Govt approves 10% disinvestment in RINL, may get Rs 2,500 crore
The government has approved disinvestment of 10 percent of its stake in Rashtriya Ispat Nigam Ltd (RINL) through an initial public offer (IPO), a move that could fetch about Rs 2,500 crore to the exchequer in the next fiscal.
New Delhi: The government has approved disinvestment of 10 percent of its stake in Rashtriya Ispat Nigam Ltd (RINL) through an initial public offer (IPO), a move that could fetch about Rs 2,500 crore to the exchequer in the next fiscal.
"The Cabinet Committee on Economic Affairs (CCEA) yesterday approved 10 percent disinvestment in RINL," sources said.
The share-sale is likely to take place in the next financial year.
The company has already initiated the IPO process and has appointed four merchant bankers --UBS Securities, Deutsche Bank, Edelweiss Capital and IDBI Capital-- as the book running lead managers (BRLMs) to manage its issue.
Earlier the IPO was scheduled for January-March quarter of the current fiscal but had to be postponed because of poor stock market conditions.
The Steel Ministry may now come out with the IPO after completion of the Rs 12,500-crore first phase expansion plan by the end of next month as it would improve the valuation of company's share.
The second largest steel PSU has embarked upon a major capacity expansion drive to have a capacity of 11.5 million tonnes per annum (MTPA) by 2015-16 at an investment of Rs 45,000 crore.
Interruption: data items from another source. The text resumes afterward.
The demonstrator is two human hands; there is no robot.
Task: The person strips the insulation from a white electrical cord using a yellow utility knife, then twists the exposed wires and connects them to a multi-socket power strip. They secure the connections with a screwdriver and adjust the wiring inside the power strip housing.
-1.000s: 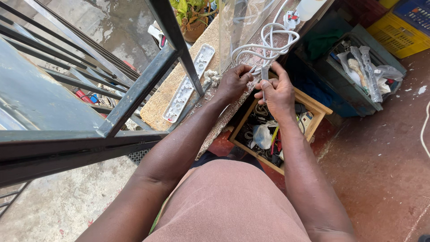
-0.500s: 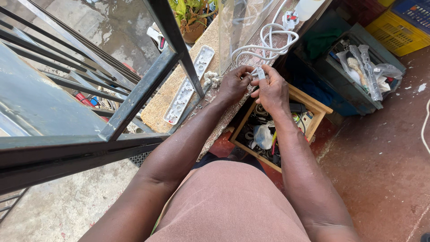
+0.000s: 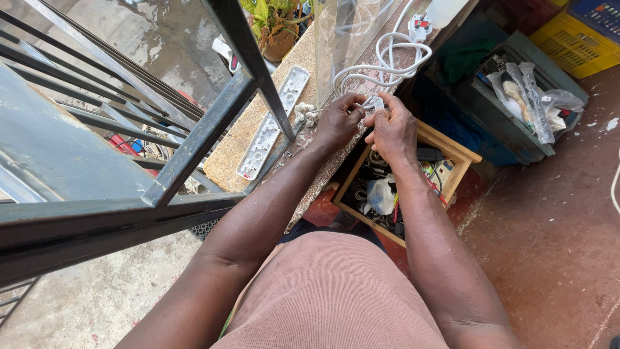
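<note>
My left hand [image 3: 338, 119] and my right hand [image 3: 392, 129] meet over the edge of a stone ledge [image 3: 240, 143], fingers pinched together on the end of a white cable [image 3: 385, 64] and a small white part at its tip. The cable lies coiled on the ledge behind my hands and runs up to a white plug [image 3: 420, 28]. A white power-strip casing [image 3: 273, 121] lies open on the ledge left of my left hand, with a few small white pieces [image 3: 305, 114] between it and the hand.
Below my hands an open wooden box [image 3: 456, 150] holds cables and parts. A dark crate [image 3: 491, 110] with plastic bags stands to the right, a yellow crate [image 3: 568, 45] beyond. A black metal window frame [image 3: 206, 129] crosses the left. A potted plant [image 3: 276, 29] sits on the ledge.
Both hands stayed at the cable end; the right hand's fingers have closed further over it and the hands sit closer together.
</note>
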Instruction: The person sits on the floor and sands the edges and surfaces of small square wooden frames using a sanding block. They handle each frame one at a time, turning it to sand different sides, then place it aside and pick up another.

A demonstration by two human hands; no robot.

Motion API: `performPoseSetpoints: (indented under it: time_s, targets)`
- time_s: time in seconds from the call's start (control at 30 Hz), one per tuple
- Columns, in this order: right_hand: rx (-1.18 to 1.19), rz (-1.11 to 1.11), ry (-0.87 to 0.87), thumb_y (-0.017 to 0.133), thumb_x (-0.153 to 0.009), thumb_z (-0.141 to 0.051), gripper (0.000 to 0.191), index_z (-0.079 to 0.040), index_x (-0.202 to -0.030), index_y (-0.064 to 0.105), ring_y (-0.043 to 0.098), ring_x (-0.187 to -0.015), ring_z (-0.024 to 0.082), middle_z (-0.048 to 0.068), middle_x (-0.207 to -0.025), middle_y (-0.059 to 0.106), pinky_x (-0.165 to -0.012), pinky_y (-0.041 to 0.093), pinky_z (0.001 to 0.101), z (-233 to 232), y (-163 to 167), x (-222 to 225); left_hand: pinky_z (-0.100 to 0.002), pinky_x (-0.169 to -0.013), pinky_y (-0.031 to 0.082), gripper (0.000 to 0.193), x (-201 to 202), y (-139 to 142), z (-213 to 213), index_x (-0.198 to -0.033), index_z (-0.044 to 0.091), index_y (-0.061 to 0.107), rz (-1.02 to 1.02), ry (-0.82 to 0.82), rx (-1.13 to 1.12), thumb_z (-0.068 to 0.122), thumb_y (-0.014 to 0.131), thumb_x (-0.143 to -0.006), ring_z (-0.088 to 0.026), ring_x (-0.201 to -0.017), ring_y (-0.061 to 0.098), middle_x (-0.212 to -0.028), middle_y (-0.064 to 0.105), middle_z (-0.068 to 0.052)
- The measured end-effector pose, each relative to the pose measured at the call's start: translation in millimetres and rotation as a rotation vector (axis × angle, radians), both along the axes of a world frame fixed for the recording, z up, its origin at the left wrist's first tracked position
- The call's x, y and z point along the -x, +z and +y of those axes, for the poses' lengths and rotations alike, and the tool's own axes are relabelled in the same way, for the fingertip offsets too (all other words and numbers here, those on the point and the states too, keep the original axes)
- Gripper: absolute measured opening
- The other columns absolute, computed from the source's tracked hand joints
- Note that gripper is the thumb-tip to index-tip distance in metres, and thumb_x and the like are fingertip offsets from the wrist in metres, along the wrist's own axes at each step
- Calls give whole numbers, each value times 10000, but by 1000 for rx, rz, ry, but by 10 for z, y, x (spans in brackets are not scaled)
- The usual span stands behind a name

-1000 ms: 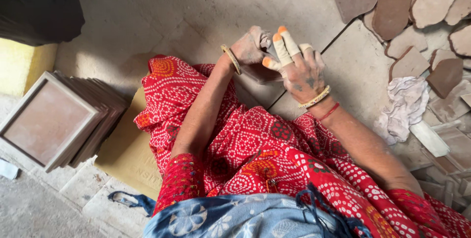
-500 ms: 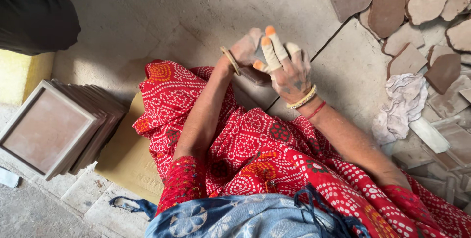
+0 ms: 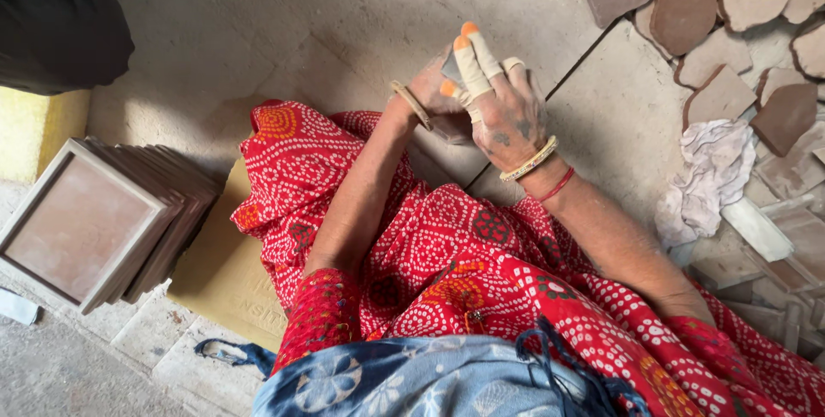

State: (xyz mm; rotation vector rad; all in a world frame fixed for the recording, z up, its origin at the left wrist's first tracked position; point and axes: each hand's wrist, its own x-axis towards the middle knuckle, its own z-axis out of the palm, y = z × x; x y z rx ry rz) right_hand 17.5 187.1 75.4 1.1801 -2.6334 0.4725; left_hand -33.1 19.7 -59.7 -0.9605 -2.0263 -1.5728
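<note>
On the stone floor, a stack of framed tiles leans at the left edge within reach, broken shards heap at the top right corner, and over the lap the left hand and taped right hand clasp a small tile piece, fingers wrapped to steady it.

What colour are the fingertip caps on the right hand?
Orange, on the right hand; head view.
</note>
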Motion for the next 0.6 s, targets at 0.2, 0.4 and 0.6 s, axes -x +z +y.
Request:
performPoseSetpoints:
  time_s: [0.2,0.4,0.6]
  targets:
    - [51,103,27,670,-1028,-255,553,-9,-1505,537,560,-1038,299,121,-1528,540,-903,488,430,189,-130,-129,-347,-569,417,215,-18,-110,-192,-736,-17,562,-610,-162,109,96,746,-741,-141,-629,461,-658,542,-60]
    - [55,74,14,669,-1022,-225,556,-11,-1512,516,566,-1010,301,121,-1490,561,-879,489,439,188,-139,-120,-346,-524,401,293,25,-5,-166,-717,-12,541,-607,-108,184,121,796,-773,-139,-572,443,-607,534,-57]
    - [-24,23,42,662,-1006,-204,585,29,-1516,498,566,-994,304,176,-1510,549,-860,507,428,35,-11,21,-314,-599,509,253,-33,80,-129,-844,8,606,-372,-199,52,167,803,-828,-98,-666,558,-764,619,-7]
The expansion is to be completed in three phases.
State-run RINL has already inked a pact with the Andhra Pradesh government for Rs 42,000 crore investment at its Visakhapatanam facility, the Steel Ministry had said earlier this month.
Of this, phase-I is slated to be commissioned in February this year, taking the production capacity of RINL to 6.3 MTPA from existing 2.9 MTPA, at a cost of Rs 12,500 crore.
In 2010-11, RINL had posted a sales turnover of Rs 11,517 crore, while during this fiscal it is targeting a turnover of Rs 13,600 crore. The Navratna firm is a zero debt company and is sitting on cash reserves of Rs 5,500 crore.
As of March 31, 2011, the company has a paid up capital of Rs 7,827.32 crore. This comprises Rs 4,889.85 crore paid-up equity capital (4,88,98,462 shares of face value of Rs 1,000 each) and Rs 2,937.47 crore preference capital.
The RINL had planned to split the shares. The share-sale is expected to fetch Rs 2,500 crore to the exchequer.